# [Exercise]
Output the full listing that appears below, exactly as it is presented.

# [Material provided]
------------------------------------
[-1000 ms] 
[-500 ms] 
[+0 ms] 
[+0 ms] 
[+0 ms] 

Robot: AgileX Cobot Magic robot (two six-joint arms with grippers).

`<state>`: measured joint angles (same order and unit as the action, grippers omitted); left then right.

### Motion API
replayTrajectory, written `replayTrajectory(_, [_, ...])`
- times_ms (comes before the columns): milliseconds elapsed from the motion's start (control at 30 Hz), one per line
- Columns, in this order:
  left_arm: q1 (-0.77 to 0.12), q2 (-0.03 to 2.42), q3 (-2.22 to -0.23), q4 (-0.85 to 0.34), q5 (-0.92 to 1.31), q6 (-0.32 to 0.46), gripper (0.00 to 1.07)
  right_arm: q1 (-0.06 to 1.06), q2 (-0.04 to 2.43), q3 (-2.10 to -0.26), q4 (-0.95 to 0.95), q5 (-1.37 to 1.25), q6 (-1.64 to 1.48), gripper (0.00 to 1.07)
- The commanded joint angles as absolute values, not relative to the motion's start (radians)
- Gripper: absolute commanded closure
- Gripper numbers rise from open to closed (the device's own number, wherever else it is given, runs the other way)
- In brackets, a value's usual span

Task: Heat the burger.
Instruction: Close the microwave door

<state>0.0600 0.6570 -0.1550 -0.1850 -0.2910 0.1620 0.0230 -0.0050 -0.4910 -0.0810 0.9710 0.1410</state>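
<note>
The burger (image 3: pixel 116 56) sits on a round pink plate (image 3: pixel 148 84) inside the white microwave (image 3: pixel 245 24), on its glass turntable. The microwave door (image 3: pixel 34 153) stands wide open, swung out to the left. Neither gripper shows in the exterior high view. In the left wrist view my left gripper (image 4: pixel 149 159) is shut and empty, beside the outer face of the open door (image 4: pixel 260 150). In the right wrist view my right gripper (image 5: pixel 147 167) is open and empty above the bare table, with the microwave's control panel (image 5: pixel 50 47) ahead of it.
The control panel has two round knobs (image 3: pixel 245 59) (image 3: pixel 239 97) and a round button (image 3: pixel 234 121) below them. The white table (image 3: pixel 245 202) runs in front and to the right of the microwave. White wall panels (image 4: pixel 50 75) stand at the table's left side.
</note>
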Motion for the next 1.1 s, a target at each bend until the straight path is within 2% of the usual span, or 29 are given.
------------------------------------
# [Answer for the task]
[-1000 ms] 
[-500 ms] 
[+0 ms] 
[+0 ms] 
[+0 ms] 

Robot: AgileX Cobot Magic robot (two six-joint arms with grippers).

`<state>`: measured joint angles (same order and unit as the action, grippers omitted); left then right.

### Motion API
replayTrajectory, written `replayTrajectory(_, [_, ...])`
- times_ms (comes before the columns): milliseconds elapsed from the motion's start (control at 30 Hz), one per line
- Columns, in this order:
  left_arm: q1 (-0.77 to 0.12), q2 (-0.03 to 2.42), q3 (-2.22 to -0.23), q4 (-0.85 to 0.34), q5 (-0.92 to 1.31), q6 (-0.32 to 0.46), gripper (0.00 to 1.07)
  right_arm: q1 (-0.06 to 1.06), q2 (-0.04 to 2.43), q3 (-2.10 to -0.26), q4 (-0.95 to 0.95), q5 (-1.37 to 1.25), q6 (-1.64 to 1.48), gripper (0.00 to 1.07)
- The commanded joint angles as absolute values, not relative to the motion's start (radians)
- Gripper: absolute commanded closure
- Gripper numbers rise from open to closed (the device's own number, wherever else it is given, runs the other way)
- In brackets, a value's usual span

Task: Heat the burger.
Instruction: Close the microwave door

<state>0.0600 0.6570 -0.1550 -0.1850 -0.2910 0.1620 0.0230 -0.0050 -0.4910 -0.0810 0.9710 0.1410</state>
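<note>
The burger (image 3: pixel 116 56) sits on a round pink plate (image 3: pixel 148 84) inside the white microwave (image 3: pixel 245 24), on its glass turntable. The microwave door (image 3: pixel 34 153) stands wide open, swung out to the left. Neither gripper shows in the exterior high view. In the left wrist view my left gripper (image 4: pixel 149 159) is shut and empty, beside the outer face of the open door (image 4: pixel 260 150). In the right wrist view my right gripper (image 5: pixel 147 167) is open and empty above the bare table, with the microwave's control panel (image 5: pixel 50 47) ahead of it.
The control panel has two round knobs (image 3: pixel 245 59) (image 3: pixel 239 97) and a round button (image 3: pixel 234 121) below them. The white table (image 3: pixel 245 202) runs in front and to the right of the microwave. White wall panels (image 4: pixel 50 75) stand at the table's left side.
</note>
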Motion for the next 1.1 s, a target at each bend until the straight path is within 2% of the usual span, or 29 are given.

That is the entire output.